(INFORMATION SHOWN begins)

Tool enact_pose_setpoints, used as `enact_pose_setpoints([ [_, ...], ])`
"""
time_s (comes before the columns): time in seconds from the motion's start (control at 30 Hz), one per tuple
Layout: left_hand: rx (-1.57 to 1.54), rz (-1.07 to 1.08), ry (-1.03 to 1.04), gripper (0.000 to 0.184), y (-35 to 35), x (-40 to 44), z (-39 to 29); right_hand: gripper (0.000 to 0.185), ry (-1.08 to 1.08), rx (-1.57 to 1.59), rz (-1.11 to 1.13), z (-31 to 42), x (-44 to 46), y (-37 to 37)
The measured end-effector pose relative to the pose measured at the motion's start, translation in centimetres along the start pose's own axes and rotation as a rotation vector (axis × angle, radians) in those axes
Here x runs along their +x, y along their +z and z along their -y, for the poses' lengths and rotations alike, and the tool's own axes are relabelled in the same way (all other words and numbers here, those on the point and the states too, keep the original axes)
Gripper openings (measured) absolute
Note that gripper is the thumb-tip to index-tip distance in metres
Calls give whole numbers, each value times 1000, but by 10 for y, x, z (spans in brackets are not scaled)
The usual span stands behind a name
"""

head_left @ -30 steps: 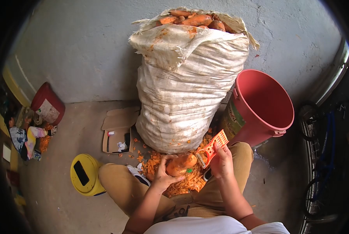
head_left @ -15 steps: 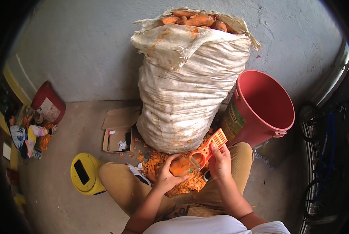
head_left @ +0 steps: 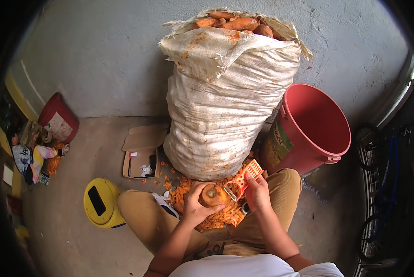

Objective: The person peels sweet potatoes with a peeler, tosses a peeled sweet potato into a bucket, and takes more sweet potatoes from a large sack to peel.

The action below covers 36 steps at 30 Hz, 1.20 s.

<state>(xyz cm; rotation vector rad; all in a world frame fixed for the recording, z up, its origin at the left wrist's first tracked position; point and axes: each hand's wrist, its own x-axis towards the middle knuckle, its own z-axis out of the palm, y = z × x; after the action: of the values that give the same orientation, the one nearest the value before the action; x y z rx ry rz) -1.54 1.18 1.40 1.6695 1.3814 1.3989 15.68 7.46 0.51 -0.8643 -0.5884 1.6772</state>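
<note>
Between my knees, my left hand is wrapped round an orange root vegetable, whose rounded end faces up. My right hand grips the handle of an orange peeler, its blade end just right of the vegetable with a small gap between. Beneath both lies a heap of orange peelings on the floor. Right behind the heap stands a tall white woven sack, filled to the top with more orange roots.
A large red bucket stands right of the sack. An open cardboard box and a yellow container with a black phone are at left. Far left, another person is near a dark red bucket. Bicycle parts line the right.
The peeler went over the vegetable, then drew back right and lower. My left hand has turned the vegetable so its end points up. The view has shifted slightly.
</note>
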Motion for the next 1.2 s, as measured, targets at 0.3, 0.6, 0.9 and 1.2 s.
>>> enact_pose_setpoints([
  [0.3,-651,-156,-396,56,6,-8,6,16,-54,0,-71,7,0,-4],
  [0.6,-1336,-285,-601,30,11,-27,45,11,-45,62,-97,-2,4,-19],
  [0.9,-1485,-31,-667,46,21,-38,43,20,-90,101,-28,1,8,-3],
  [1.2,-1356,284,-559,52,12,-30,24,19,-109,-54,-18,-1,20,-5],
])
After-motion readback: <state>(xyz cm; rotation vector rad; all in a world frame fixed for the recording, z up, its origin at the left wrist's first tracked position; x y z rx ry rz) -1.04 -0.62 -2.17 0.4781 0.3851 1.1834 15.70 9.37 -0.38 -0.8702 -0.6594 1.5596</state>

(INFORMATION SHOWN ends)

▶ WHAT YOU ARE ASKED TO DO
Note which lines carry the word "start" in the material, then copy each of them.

▶ RESPONSE TO THE TASK
time_s (comes before the columns): time in seconds from the motion's start (control at 30 Hz), one per tuple
The measured end-effector pose relative to the pose measured at the motion's start, translation in centimetres along the start pose's own axes and rotation as a rotation vector (axis × angle, radians) in those axes

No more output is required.